Managing Data Madness

This article is excerpted from the book Business Intelligence for the Enterprise by Mike Biere. It is posted with permission from publisher Prentice Hall PTR, in alliance with IBM Press, copyright 2003.

Data extraction, transformation and cleansing

The ABC enterprise has its current data held in some VSAM files and other sources. Company officials would like to begin constructing a customer-centric warehouse that includes the last five years of history by customer. Much of the detailed data has been archived to tape because it would take enormous amounts of disk space and they seldom use it. Currently, they haven't the disk capacity to store it.

Their data has some "problems." Customer information in the original systems was stored as a series of encoded numbers and text. Many of their applications use a look-up table (another file) to match the customer numbers with the appropriate names and other relevant information. Much of their historical data has inaccuracies, including numerous customers that they no longer service.

The company has been discussing a merger with another company, which has a different set of customer data on different databases and platforms.

They installed a relational database to hold some of the more current customer information and they joined the customer data to the look-up tables to provide a view of the customer in a format that their users like today.

They could just load the large volumes of historical data to their RDB (relational database) and perform the same joins, but because they have data integrity issues, they would populate the bad with the good.
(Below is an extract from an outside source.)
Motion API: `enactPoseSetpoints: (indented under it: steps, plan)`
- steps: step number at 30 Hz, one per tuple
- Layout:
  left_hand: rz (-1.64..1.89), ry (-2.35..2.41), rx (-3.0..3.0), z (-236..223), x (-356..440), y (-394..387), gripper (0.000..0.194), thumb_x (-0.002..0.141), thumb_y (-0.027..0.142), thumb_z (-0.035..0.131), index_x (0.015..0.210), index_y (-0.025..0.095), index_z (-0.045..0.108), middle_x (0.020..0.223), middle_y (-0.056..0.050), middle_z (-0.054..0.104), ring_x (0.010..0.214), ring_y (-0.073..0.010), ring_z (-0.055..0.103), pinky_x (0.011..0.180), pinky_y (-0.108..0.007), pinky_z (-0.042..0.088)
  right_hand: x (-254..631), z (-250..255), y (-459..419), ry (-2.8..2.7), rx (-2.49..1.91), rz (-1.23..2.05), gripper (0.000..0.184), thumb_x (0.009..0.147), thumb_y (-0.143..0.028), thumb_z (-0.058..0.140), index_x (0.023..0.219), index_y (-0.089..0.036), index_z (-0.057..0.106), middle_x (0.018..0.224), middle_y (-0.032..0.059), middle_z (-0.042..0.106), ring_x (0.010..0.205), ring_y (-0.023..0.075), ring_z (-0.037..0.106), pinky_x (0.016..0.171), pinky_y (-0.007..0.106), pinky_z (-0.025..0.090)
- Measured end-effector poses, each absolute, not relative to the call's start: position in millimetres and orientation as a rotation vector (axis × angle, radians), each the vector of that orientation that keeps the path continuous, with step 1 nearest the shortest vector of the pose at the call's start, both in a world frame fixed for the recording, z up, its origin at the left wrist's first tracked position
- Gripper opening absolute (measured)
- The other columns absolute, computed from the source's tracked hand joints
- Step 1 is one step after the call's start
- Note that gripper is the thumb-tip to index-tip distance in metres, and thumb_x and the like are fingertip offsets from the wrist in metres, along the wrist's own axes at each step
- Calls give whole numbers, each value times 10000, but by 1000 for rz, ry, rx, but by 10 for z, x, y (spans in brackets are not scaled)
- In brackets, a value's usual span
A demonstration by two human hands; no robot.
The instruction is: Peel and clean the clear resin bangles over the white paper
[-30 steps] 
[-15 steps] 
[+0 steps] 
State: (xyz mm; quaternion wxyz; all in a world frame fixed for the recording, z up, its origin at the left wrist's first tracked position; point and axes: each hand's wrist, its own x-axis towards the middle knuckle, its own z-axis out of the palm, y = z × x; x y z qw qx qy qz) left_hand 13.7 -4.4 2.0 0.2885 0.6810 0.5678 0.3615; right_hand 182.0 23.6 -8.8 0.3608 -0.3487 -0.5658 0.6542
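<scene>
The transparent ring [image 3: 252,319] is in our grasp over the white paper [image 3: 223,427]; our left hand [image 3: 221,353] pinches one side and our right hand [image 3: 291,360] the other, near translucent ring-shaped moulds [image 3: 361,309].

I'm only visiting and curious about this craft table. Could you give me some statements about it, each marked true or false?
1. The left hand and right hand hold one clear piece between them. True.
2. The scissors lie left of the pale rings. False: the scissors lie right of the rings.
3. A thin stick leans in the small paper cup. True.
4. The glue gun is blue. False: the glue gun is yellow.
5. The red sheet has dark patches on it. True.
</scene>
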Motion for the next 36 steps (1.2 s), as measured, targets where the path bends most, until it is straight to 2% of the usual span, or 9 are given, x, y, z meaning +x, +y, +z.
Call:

They need to address the missing or long-defunct customers that have no bearing on the data that they currently use.

Business Intelligence for the Enterprise
They resolve discrepancies with "on-the-fly" fixes to the new RDB based on business knowledge from their Customer Relations and Sales departments. They have not integrated some of the newer, advanced data cleansing technologies, so they are performing asynchronous data scrubbing.

If they clean out the defunct customers, they have less information and smaller volumes of data. However, they also want to use buying patterns, product sales, and market analysis such that some of the defunct information might be of value to them. They face these issues in such a scenario:

  • The sheer size of the data
  • Multiple forms and formats of the same data
  • Different users of parts of the data, making a universal delete or adjustment difficult
  • New data constantly being added so they can't "stop the presses"
  • Many manual adjustments

If this sounds like your environment, then rest assured that you are not a pioneer in this space. Things that seem trivial to the non-technician can be immensely time-consuming and complex for those who support you. What is required to find a record on a tape? The tape itself has to be physically mounted. You just have to hope that you have the correct tape volume because there is no fast-path to identifying where the record actually resides. The records on the tape are written sequentially and must be processed the same way: Read the first record; no, that's not it; read the second one; no, that's not it either; read the 250,000th; no, that's not it! Now, perform an action. You go to the next request and perhaps find that the record you need has already been passed, so you have to rewind and start over. This is just basic data processing.

What if you cannot accurately match customer records from different sources for any number of reasons? You may have switched systems and stored the data in different ways. It is very common to see online systems in which the data has been stored with terse, encoded strings representing business information that you pull out programmatically. You might have stored your customer data as a string in which the state, county, district, blood type, whatever is represented in a format such as A993029987534111DEFG. In positions 6 and 7, you store the state key. The value 29 represents the state of California (or is it the state of confusion?). Positions 16 and 17 keep departmental information. In our hypothetical case, 1D is the Catalog Sales department.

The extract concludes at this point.